▸ WHAT YOU SHOULD DO:
Take the listing and print it in full, exactly as given.
▼
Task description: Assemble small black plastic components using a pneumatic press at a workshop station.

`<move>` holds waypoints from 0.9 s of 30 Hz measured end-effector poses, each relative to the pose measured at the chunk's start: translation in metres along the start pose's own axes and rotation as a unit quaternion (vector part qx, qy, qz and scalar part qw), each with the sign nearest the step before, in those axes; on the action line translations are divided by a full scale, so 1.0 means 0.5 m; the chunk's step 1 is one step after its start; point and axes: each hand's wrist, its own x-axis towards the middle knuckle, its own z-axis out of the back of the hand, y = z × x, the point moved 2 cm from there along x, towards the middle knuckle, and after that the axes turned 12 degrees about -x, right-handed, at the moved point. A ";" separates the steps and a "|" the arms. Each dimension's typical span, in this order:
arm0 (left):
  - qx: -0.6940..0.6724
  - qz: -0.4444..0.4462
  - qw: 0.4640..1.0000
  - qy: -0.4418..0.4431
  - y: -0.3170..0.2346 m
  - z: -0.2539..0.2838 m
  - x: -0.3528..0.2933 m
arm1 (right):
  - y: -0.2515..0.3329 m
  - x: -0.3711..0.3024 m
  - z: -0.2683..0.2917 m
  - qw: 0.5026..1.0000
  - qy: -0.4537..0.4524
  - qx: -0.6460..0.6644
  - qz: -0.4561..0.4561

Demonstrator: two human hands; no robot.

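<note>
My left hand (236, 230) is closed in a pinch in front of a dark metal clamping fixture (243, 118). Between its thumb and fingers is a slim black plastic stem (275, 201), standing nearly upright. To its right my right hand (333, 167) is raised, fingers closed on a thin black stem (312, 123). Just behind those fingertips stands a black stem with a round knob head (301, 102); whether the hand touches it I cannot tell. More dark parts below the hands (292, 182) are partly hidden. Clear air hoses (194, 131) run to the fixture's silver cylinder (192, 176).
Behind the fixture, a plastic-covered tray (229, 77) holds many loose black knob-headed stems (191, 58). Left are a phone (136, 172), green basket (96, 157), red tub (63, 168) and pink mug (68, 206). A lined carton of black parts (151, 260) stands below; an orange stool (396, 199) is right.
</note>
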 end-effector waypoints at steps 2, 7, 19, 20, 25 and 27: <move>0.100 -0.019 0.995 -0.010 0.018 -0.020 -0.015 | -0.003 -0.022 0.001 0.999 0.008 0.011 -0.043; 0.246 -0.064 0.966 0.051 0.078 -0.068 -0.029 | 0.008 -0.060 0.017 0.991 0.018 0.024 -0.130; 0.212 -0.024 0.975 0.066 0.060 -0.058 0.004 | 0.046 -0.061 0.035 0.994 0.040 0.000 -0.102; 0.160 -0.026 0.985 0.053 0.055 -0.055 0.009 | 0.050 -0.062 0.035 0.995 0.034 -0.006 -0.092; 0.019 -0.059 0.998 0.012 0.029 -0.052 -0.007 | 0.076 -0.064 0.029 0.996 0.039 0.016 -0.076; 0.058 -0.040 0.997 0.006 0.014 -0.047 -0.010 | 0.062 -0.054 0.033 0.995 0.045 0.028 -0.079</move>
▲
▸ FINISHED TASK:
Task description: Assemble small black plastic components using a pneumatic press at a workshop station.

`<move>` holds waypoints from 0.9 s of 30 Hz measured end-effector poses, each relative to the pose measured at the chunk's start: translation in metres along the start pose's own axes and rotation as a unit quaternion (vector part qx, qy, qz and scalar part qw), each with the sign nearest the step before, in those axes; on the action line translations are divided by a full scale, so 1.0 means 0.5 m; the chunk's step 1 is one step after its start; point and axes: each hand's wrist, its own x-axis towards the middle knuckle, its own z-axis out of the back of the hand, y = z × x, the point moved 2 cm from there along x, towards the middle knuckle, and after that the axes turned 12 degrees about -x, right-handed, at the moved point. A ";" separates the steps and a "|" the arms. Each dimension's typical span, in this order:
arm0 (left):
  - qx: -0.6940..0.6724
  - qz: -0.4444..0.4462
  - qw: 0.4640..1.0000
  - qy: -0.4418..0.4431
  - y: -0.3170..0.2346 m
  - z: -0.2539..0.2838 m
  - x: -0.3528..0.2933 m
arm1 (right):
  - y: -0.2515..0.3329 m
  - x: -0.3711..0.3024 m
  - z: -0.2683..0.2917 m
  - qw: 0.5026..1.0000
  - qy: -0.4537..0.4524
  - qx: -0.6460..0.6644
  - qz: -0.4561..0.4561

Demonstrator: two human hands; no robot.

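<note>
My left hand (236, 230) is closed in a pinch in front of a dark metal clamping fixture (243, 118). Between its thumb and fingers is a slim black plastic stem (275, 201), standing nearly upright. To its right my right hand (333, 167) is raised, fingers closed on a thin black stem (312, 123). Just behind those fingertips stands a black stem with a round knob head (301, 102); whether the hand touches it I cannot tell. More dark parts below the hands (292, 182) are partly hidden. Clear air hoses (194, 131) run to the fixture's silver cylinder (192, 176).
Behind the fixture, a plastic-covered tray (229, 77) holds many loose black knob-headed stems (191, 58). Left are a phone (136, 172), green basket (96, 157), red tub (63, 168) and pink mug (68, 206). A lined carton of black parts (151, 260) stands below; an orange stool (396, 199) is right.
</note>
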 end-effector waypoints at steps 2, 7, 19, 20, 25 and 27: <move>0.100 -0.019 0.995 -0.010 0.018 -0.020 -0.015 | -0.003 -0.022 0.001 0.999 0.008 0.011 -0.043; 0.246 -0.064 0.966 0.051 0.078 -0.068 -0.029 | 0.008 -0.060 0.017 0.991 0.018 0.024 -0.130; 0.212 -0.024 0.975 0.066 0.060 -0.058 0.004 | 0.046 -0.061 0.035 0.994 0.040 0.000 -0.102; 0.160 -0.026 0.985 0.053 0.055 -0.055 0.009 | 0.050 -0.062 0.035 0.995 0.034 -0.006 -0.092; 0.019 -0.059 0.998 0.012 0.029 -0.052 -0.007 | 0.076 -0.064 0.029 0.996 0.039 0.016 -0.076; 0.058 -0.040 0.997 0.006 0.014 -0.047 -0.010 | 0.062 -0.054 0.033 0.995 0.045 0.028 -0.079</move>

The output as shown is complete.